Clothed in a padded jacket, diving suit, and fins, the man swam six hours in the ocean in the dead of night. He reached the South Korean shore and passed stealthily under the heavily fortified border fence by crawling through a drainage tunnel, initially without alerting security forces. Cameras captured the man’s blurry image, signaling heavily armed guards. It took hours to track him down and detain him. Guards finally found the man lying on the ground, buried in leaves. Upon capture, he expressed a desire to defect from his country. He was willing to risk such a dangerous feat to escape the Communist nation.

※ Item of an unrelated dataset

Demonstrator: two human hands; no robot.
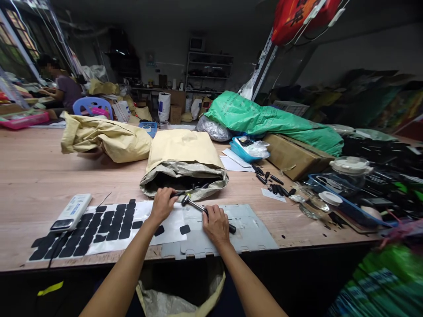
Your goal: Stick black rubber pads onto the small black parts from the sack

Psalm 72:14 says, “From oppression and violence He redeems their life, and precious is their blood in His sight.” About 33,000 North Koreans have escaped to South Korea since the mid-1990s. They’ve left behind oppression, poverty, and their families. When they chose to leave, these men and women gave up hope of ever returning. Still, most long to know the friends and families they left behind will survive and even thrive.
Many North Korean defectors living in South Korea share part of their income with parents, children, and siblings back home. They hire “brokers” to stay in touch with their families. Those brokers use smuggled mobile phones to help North Koreans call family members. The phone users seek out mountain locations where they can get better reception while avoiding detection by North Korean officials. When family members call, defectors send money through the brokers who then help smuggle cash and goods into North Korea.
“The money we send is a lifeline,” says Cho Chung Hui. He transferred about $890 to each of his two siblings every year before the pandemic. “It’s such big money. If someone works really diligently in North Korea’s markets, they make only $30 to $40 per month.” Cho’s siblings used to travel for hours to meet brokers and contact him for money. They haven't called since November 2019.
Each January, Choi Bok-hwa’s mom climbs a North Korean mountain and uses a smuggled cell phone to wish her daughter a happy birthday. She also arranges a badly needed money transfer. This year, Ms. Choi didn’t get her birthday phone call. She wonders why. Quite possibly it’s because North Korea has shut its borders more tightly than ever before. The country has some of the strictest restrictions on movement in the world. Smuggled phones have gone silent.
If his family calls again, Cho will send money. “I feel sorry for them because we couldn't come here together,” he explains. Choi continues to hope for a call from her mother. “I’m waiting for her call more than ever these days,” she says.